## WHAT THIS TASK INVOLVES
The whole listing that follows is to be restated word for word, images excluded.

+++ GIVEN DATA

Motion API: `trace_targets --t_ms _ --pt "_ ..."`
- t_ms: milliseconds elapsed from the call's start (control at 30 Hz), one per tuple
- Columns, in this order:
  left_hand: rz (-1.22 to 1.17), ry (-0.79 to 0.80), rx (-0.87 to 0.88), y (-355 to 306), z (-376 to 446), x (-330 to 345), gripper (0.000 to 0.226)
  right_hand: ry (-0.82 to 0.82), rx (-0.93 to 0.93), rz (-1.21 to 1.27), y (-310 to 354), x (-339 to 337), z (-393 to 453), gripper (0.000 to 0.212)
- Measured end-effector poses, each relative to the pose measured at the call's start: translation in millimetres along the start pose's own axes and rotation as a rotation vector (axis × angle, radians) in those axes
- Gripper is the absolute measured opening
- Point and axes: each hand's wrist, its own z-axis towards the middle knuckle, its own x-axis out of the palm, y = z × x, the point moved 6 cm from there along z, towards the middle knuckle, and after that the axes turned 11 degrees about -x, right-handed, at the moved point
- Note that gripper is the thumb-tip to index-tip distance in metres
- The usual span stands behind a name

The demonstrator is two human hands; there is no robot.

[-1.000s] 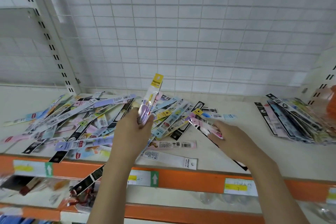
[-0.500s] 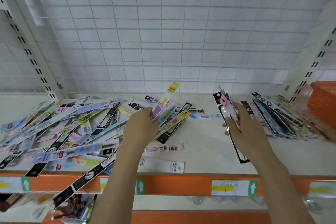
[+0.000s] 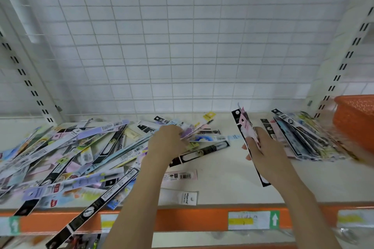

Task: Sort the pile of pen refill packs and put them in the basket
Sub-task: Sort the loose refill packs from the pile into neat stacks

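Shop, slotted shelf uprights (image 3: 342, 66), wire grid backing (image 3: 182, 36), orange price-label strip (image 3: 202, 219) (arrow tags)

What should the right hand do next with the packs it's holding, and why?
Probably carry them a little further right and lay them on the sorted stack. The right hand grips a few packs upright just left of that stack, which lies beside the orange basket. Meanwhile the left hand is at the unsorted pile, holding a purple pack.
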Motion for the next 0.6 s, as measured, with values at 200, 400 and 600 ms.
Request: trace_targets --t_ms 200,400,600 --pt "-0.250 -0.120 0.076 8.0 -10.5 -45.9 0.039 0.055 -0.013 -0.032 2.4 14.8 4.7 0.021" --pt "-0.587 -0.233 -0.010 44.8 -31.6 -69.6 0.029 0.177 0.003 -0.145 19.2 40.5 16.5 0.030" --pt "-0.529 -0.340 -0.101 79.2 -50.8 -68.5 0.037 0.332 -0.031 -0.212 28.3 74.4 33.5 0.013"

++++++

## RESPONSE AREA
Motion API: `trace_targets --t_ms _ --pt "_ ..."`
- t_ms: milliseconds elapsed from the call's start (control at 30 Hz), one per tuple
- Columns, in this order:
  left_hand: rz (-1.22 to 1.17), ry (-0.79 to 0.80), rx (-0.87 to 0.88), y (-355 to 306), z (-376 to 446), x (-330 to 345), gripper (0.000 to 0.226)
  right_hand: ry (-0.82 to 0.82), rx (-0.93 to 0.93), rz (-1.21 to 1.27), y (-310 to 354), x (-339 to 337), z (-393 to 453), gripper (0.000 to 0.212)
- Measured end-effector poses, each relative to the pose measured at the call's start: translation in millimetres along the start pose's own axes and rotation as a rotation vector (axis × angle, radians) in those axes
- Gripper is the absolute measured opening
- Point and axes: each hand's wrist, its own z-axis towards the middle knuckle, its own x-axis out of the palm, y = z × x, the point moved 6 cm from there along z, towards the middle knuckle, and after that the axes turned 11 degrees about -x, right-handed, at the moved point
- Note that gripper is the thumb-tip to index-tip distance in metres
- The usual span stands behind a name

The demonstrator is two human hands; there is no robot.

[-1.000s] 
[-0.500s] 
[+0.000s] 

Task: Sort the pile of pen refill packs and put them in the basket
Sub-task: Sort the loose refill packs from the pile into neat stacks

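Shop, slotted shelf uprights (image 3: 342, 66), wire grid backing (image 3: 182, 36), orange price-label strip (image 3: 202, 219) (arrow tags)

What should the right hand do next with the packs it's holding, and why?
Probably carry them a little further right and lay them on the sorted stack. The right hand grips a few packs upright just left of that stack, which lies beside the orange basket. Meanwhile the left hand is at the unsorted pile, holding a purple pack.
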Motion for the next 0.6 s, as measured, with values at 200, 400 and 600 ms.
Request: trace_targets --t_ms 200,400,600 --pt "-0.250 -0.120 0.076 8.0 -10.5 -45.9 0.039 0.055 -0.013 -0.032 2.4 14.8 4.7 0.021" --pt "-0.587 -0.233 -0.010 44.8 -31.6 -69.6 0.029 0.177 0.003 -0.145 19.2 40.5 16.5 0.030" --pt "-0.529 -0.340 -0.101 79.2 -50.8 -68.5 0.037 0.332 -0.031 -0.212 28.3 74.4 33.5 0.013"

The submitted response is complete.